Given material
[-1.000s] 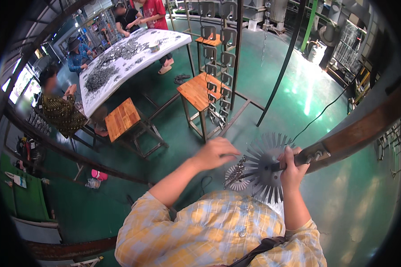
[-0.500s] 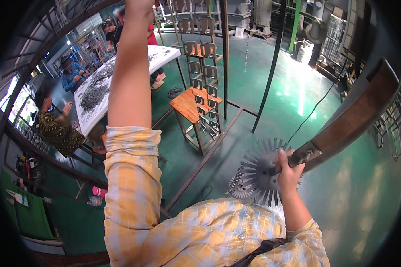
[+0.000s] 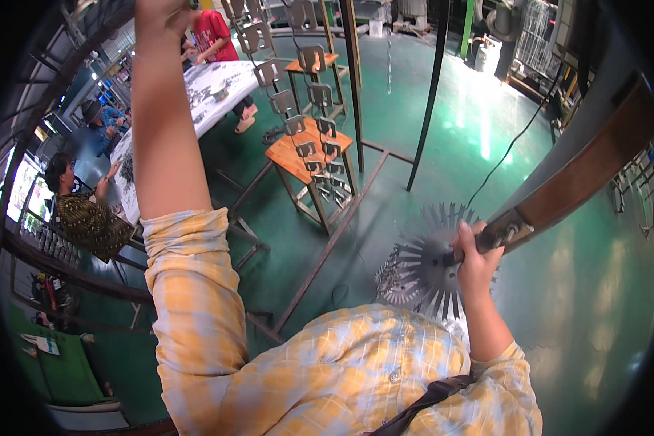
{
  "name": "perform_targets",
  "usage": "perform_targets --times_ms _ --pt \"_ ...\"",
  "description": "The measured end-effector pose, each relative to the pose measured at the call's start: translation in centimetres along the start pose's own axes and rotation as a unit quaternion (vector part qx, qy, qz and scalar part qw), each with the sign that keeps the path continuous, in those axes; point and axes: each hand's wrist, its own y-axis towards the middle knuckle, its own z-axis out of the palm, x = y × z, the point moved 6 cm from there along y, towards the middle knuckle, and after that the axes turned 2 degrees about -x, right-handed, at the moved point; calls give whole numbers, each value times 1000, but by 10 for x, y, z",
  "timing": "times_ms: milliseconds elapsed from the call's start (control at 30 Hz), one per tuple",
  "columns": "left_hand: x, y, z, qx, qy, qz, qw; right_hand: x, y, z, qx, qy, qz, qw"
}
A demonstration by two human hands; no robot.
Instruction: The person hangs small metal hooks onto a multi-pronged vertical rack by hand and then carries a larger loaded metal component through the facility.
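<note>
My left arm reaches straight up, and my left hand (image 3: 163,13) is cut off by the top edge, so its fingers cannot be made out. Just right of it hang two strands of flat metal pieces with cut-outs (image 3: 267,71), linked one below another. Low on the right, my right hand (image 3: 475,265) is closed round a dark metal bar (image 3: 497,231), thumb up. A long brown curved beam (image 3: 578,178) joins this bar at a bolted bracket. Behind that hand is a grey slotted metal disc (image 3: 427,254), with a bunch of small metal parts (image 3: 389,275) beside it.
A wooden stool (image 3: 292,161) stands beneath the strands; another stool (image 3: 320,64) is behind. Dark frame posts (image 3: 432,94) and a floor rail (image 3: 327,251) cross ahead. Several people sit or stand round a white table (image 3: 221,109) at left. A cable (image 3: 512,149) trails over the green floor.
The view has shifted, and my left arm now lies further left. The hanging strands sit further left and spread apart at the top. My right hand keeps its hold on the bar.
</note>
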Motion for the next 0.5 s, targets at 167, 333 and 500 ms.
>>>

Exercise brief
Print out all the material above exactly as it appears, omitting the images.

Task output
[-1.000s] 
[-0.500s] 
[+0.000s] 
{
  "name": "perform_targets",
  "usage": "perform_targets --times_ms _ --pt \"_ ...\"",
  "description": "The measured end-effector pose, each relative to the pose measured at the call's start: translation in centimetres along the start pose's own axes and rotation as a unit quaternion (vector part qx, qy, qz and scalar part qw), each with the sign that keeps the path continuous, in those axes; point and axes: each hand's wrist, its own y-axis towards the middle knuckle, its own z-axis out of the palm, x = y × z, the point moved 6 cm from there along y, towards the middle knuckle, and after that the axes turned 2 degrees about -x, right-handed, at the moved point; calls give whole numbers, each value times 1000, but by 10 for x, y, z",
  "timing": "times_ms: milliseconds elapsed from the call's start (control at 30 Hz), one per tuple",
  "columns": "left_hand: x, y, z, qx, qy, qz, qw; right_hand: x, y, z, qx, qy, qz, qw"
}
A demonstration by two human hands; no robot.
Instruction: The person hangs small metal hooks onto a multi-pronged vertical rack by hand and then carries a larger loaded metal component through the facility.
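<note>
My left arm reaches straight up, and my left hand (image 3: 163,13) is cut off by the top edge, so its fingers cannot be made out. Just right of it hang two strands of flat metal pieces with cut-outs (image 3: 267,71), linked one below another. Low on the right, my right hand (image 3: 475,265) is closed round a dark metal bar (image 3: 497,231), thumb up. A long brown curved beam (image 3: 578,178) joins this bar at a bolted bracket. Behind that hand is a grey slotted metal disc (image 3: 427,254), with a bunch of small metal parts (image 3: 389,275) beside it.
A wooden stool (image 3: 292,161) stands beneath the strands; another stool (image 3: 320,64) is behind. Dark frame posts (image 3: 432,94) and a floor rail (image 3: 327,251) cross ahead. Several people sit or stand round a white table (image 3: 221,109) at left. A cable (image 3: 512,149) trails over the green floor.
The view has shifted, and my left arm now lies further left. The hanging strands sit further left and spread apart at the top. My right hand keeps its hold on the bar.
</note>
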Motion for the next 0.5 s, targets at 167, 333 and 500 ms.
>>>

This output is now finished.